Jedynie eksplozja mogła spowodować wyrwanie dziesiątków nitów spajających konstrukcję skrzydła rządowego tupolewa – podkreśla dr inż. Wacław Berczyński, ekspert i konstruktor z firmy Boeing – czytamy w „Gazecie Polskiej Codziennie”.
Naukowiec zwraca uwagę na dziesiątki wyrwanych z blachy nitów we fragmencie skrzydła rządowego tupolewa. – Każdy nit przenosi minimum 150 kg obciążenia. Na niewielkim fragmencie oderwanego skrzydła, które analizował inż. Berczyński, widać kilkadziesiąt otworów po wyrwanych nitach. Zdaniem eksperta jedynie eksplozja mogła wytworzyć siłę, która rozerwała poszycie, a nie uderzenie w ziemię.
Ekspert stwierdził kategorycznie, że sposób zniszczenia skrzydła, którego konstrukcję stanowią trzy dźwigary, żebra i wzdłużnice, jest możliwy do uzyskania wyłącznie w wyniku eksplozji wewnętrznej, powstałej na skutek choćby iskrzenia przy zbiornikach paliwa.
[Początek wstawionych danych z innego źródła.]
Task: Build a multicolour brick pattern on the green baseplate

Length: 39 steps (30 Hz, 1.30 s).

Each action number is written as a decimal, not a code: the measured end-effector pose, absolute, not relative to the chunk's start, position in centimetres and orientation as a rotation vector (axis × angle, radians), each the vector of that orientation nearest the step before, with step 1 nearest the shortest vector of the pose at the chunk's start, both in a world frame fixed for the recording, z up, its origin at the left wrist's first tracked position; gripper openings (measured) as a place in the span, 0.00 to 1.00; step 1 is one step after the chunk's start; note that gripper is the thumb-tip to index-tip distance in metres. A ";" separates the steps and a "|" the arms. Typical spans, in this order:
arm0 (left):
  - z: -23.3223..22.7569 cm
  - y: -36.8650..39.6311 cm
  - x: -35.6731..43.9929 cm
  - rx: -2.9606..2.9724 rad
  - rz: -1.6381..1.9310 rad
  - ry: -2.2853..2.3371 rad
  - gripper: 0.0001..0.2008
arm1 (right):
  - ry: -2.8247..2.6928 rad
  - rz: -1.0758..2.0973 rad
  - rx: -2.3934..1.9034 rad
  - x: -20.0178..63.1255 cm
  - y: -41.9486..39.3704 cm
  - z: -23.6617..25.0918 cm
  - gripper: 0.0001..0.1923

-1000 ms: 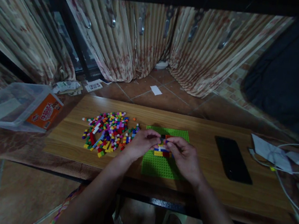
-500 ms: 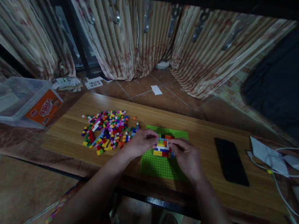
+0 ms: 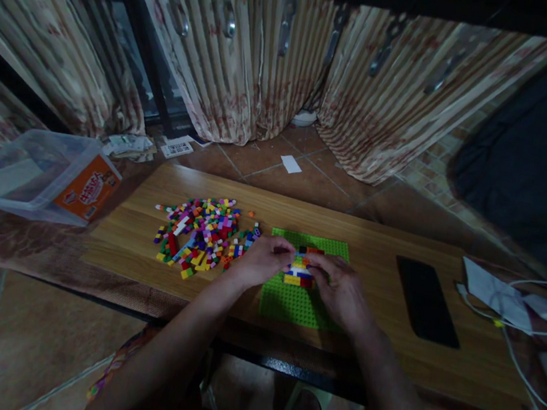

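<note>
A small block of multicoloured toy bricks [image 3: 298, 279] sits on a green studded baseplate [image 3: 285, 307], with yellow, white, blue and red rows showing. At its left edge is my left hand [image 3: 263, 261], thumb and fingertips pinched together; whatever lies between them is too small to make out. From the other side my right hand [image 3: 341, 284] reaches over the brick block, its closed fingers against the top and right part and covering some bricks. A loose heap of mixed toy bricks [image 3: 204, 229] lies left of the baseplate on the wooden board [image 3: 122, 239].
A black phone-like slab [image 3: 427, 299] lies right of the baseplate. Beyond it are white papers [image 3: 493, 294] and white cables [image 3: 512, 344]. A clear plastic bin [image 3: 30, 173] with an orange label stands at the far left. Curtains [image 3: 241, 66] hang behind.
My right fingers have moved left, further over the brick block. The left hand keeps its pinch at the left edge. The whole view has shifted slightly.
</note>
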State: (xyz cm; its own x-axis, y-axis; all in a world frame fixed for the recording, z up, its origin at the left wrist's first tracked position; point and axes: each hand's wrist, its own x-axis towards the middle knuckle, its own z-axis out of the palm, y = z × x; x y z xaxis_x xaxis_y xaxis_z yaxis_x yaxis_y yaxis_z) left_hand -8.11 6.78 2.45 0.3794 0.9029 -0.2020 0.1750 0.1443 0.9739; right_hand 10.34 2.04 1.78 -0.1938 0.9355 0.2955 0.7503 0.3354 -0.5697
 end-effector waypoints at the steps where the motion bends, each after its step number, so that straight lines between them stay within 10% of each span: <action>1: 2.4 6.8 -8.1 1.354 0.705 1.083 0.06 | -2.020 0.400 -1.476 10.3 2.1 1.9 0.15; 39: 4.7 8.5 -13.1 1.426 0.872 1.254 0.10 | -1.605 0.584 -1.841 10.0 3.0 0.3 0.24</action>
Na podstawie innych przesłanek dowodził tego w swoich badaniach ekspert m.in. US Army dr Grzegorz Szuladziński. Wielokrotnie mówił, że samolot, spadając z tak małej wysokości (ok. 20–30 m) z prędkością ok. 250 km/h, nie mógł się rozbić w taki sposób jak Tu-154M.
To duży krok naprzód w rekonstrukcji przebiegu wydarzeń i mechanizmu, który doprowadził do katastrofy – uważa Antoni Macierewicz.